In general, proceeds received from the exercise of redemption rights will be subject to backup withholding for a non-corporate Redeeming U.S. Holder that:

        fails to provide an accurate taxpayer identification number;

        is notified by the IRS regarding a failure to report all interest or dividends required to be shown on his or her federal income tax returns; or

        in certain circumstances, fails to comply with applicable certification requirements.

A Redeeming Non-U.S. Holder generally may eliminate the requirement for information reporting and backup withholding by providing certification of its non-U.S. status, under penalties of perjury, on a duly executed applicable IRS Form W-8 or by otherwise establishing an exemption.

Any amount withheld under these rules will be creditable against the Redeeming U.S. Holder’s or Redeeming Non-U.S. Holder’s U.S. federal income tax liability or refundable to the extent that it exceeds this liability, provided that the required information is timely furnished to the IRS and other applicable requirements are met.

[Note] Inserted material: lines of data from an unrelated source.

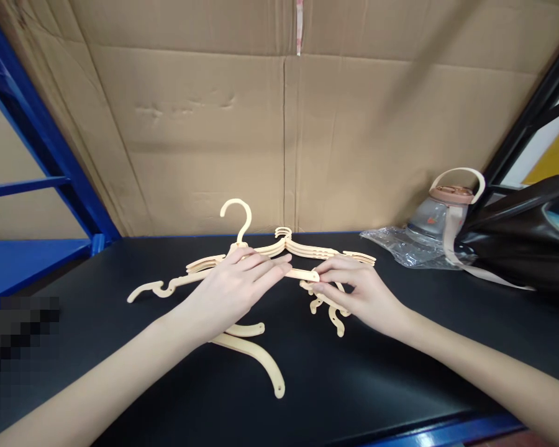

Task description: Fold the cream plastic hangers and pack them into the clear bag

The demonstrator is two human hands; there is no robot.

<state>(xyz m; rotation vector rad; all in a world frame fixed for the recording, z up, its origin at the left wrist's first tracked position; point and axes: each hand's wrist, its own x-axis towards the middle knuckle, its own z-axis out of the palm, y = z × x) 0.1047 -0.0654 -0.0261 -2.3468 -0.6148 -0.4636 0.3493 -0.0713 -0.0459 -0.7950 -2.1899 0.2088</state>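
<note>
A cream plastic hanger (300,274) is in both hands above the black tabletop, its hook pointing up and its left arm reaching out to a notched end. My left hand (240,282) is closed around its middle, just below the hook, covering the centre. At the hanger's right end, my right hand (361,288) pinches the tip between thumb and fingers. Beneath the right hand lie several small notched hanger pieces (337,323), partly covered. Two curved hanger arms (263,357) lie under my left wrist, their far ends hidden.
Behind the hands, several assembled hangers (307,251) lie stacked on the black tabletop (354,385). A water bottle (431,214) with a strap stands at the back right on clear plastic wrap (395,245), beside a black bag (517,230). Cardboard (205,136) forms the back wall; a blue frame (51,136) rises left.
</note>
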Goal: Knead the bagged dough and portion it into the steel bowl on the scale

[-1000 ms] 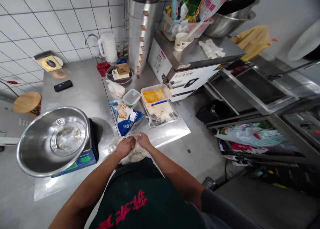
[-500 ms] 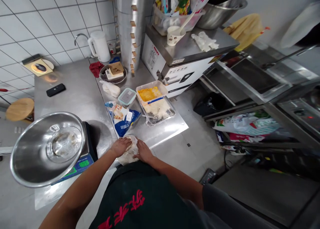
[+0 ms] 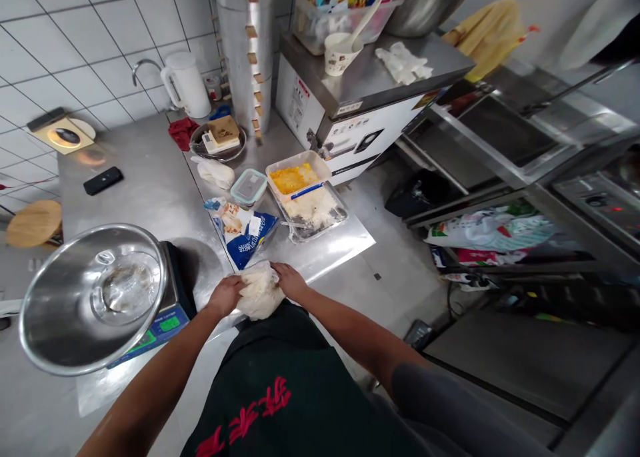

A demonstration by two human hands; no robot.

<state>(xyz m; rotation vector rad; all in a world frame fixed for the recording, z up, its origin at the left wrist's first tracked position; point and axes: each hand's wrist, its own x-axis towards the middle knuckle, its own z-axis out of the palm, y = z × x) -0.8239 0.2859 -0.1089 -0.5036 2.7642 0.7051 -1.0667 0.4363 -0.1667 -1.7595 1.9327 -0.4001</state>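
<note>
Holding the pale lump, we curl our left hand and right hand against its sides. It's one piece, but seems not yet smooth.

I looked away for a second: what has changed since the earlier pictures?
The left hand has moved left, from atop the pale bundle to its left side, leaving more of it showing. The right hand remains at the bundle's right side. The metal bowl still sits on the scale.
</note>
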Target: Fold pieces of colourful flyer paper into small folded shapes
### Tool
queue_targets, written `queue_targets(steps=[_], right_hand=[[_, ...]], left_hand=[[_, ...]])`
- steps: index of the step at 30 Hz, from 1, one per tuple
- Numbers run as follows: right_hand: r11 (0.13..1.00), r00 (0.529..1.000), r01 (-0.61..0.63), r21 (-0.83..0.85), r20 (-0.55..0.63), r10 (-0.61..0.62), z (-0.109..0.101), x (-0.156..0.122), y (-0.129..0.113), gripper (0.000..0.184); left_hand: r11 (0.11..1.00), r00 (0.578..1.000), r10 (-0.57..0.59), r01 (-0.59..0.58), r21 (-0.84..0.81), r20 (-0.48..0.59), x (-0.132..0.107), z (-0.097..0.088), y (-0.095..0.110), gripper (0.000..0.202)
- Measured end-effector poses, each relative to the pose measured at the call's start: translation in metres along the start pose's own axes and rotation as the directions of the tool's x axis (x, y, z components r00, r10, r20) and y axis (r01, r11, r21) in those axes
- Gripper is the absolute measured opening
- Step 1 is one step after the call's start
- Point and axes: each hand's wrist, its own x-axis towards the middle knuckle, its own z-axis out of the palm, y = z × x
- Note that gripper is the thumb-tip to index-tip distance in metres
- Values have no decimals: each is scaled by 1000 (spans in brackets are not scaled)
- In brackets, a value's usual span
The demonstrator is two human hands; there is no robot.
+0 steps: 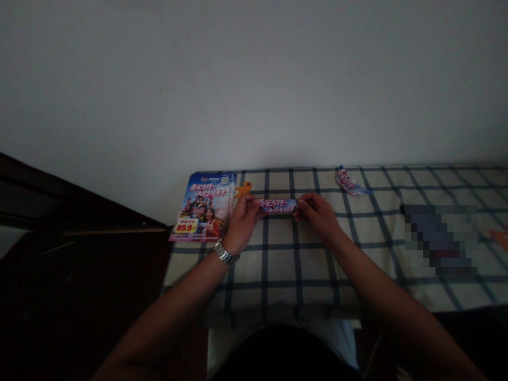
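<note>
A narrow folded flyer (278,205), blue and pink with white and red lettering, stretches sideways between my two hands over the checked cloth. My left hand (245,212), with a silver watch on its wrist, pinches the left end. At the right end the fingers of my right hand (316,212) are closed on the paper. Left of my left hand lies a stack of flyers (204,203) with matching print and a large 89.9 on the top one. Beyond my right hand rests another folded piece of flyer (349,182), fanned at one end.
A checked cloth (254,278) covers the table, which stands against a pale wall (278,95). An orange figure (243,188) sits beside the stack. To the right lies a dark pixelated object (436,238), with an orange item (500,237) at the edge.
</note>
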Motion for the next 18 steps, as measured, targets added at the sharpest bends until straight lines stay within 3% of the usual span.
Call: queue_targets(steps=[4,7,13,15,18], right_hand=[[999,1000,-3,35,-6,4,0,0,1,44],[999,1000,-1,41,3,1,0,-1,1,42],[1000,1000,21,-13,14,-21,-1,-1,1,41],[999,999,34,-25,20,-34,-1,-2,1,41],[998,997,60,-35,42,-59,0,-3,0,40]], left_hand=[[1000,1000,25,-25,19,-3,-1,1,4,21],[987,996,70,-76,145,48,-2,0,11,24],[812,972,185,-234,535,144,-5,-1,23,15],[793,971,180,-237,561,157,-7,1,24,12],[826,972,151,-226,517,182,-8,3,23,28]])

As previously noted above, the foregoing discussion of material U.S. federal income tax consequences is included for general information purposes only and is not intended to be, and should not be construed as, legal or tax advice to any Stockholder. We once again urge you to consult with your tax adviser to determine the particular tax consequences to you (including the application and effect of any U.S. federal, state, local or foreign income or other tax laws) of the receipt of cash in exchange for shares in connection with the Extension Amendment Proposal and any redemption of your Public Stock.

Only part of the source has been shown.